Given material
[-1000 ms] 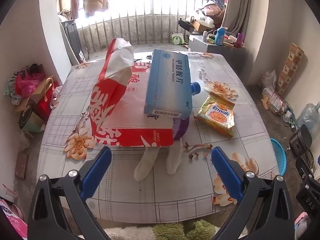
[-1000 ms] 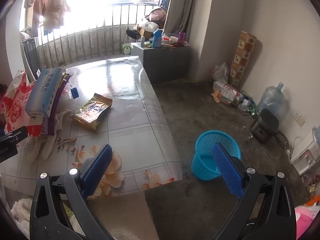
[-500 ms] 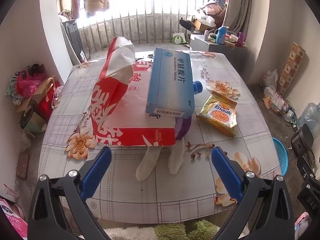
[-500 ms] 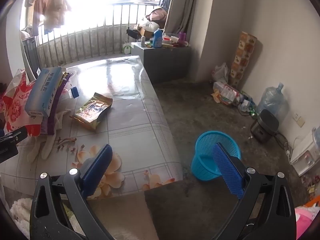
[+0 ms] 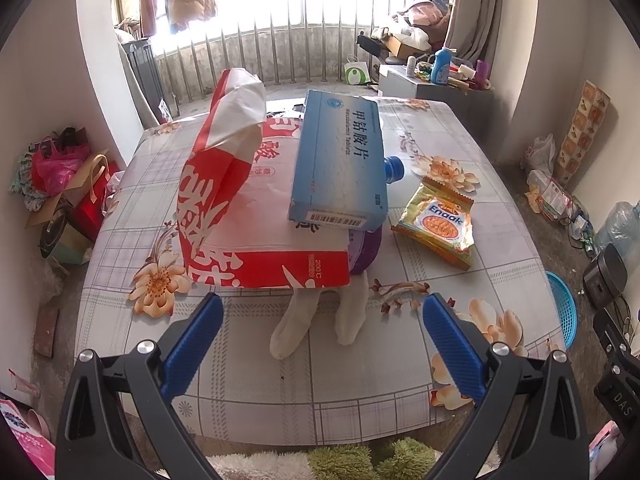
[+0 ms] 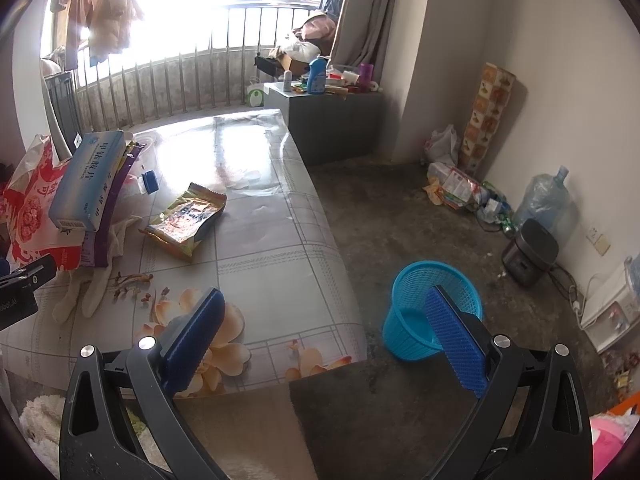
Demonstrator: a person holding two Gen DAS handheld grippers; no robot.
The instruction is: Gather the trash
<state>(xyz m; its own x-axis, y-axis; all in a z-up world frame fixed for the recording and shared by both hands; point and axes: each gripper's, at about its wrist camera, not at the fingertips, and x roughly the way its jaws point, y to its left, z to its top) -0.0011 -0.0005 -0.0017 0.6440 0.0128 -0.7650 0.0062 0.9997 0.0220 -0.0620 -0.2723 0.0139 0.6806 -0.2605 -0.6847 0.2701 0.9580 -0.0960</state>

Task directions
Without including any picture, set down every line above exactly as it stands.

Finished exercise
[-1000 ms] 
[-1000 ms] 
[-500 ms] 
[-500 ms] 
[+0 ms] 
[+0 ms] 
Demonstrator: a person holding two Gen DAS handheld grippers; no robot.
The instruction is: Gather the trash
<state>(xyz m; its own x-axis, y-axis; all in a z-up world frame fixed for the recording and shared by both hands; point and axes: each gripper's, at about its wrist camera, not at the fingertips, and x roughly the way its jaws point, y to its left, z to its top) -0.0011 -0.0005 -0.0017 0.6440 0.0128 -0.7650 0.0062 0.9997 0.0220 -0.0620 -0.2723 0.0139 0.6806 -0.2605 -0.6847 0.2701 0.9580 -0.0960</state>

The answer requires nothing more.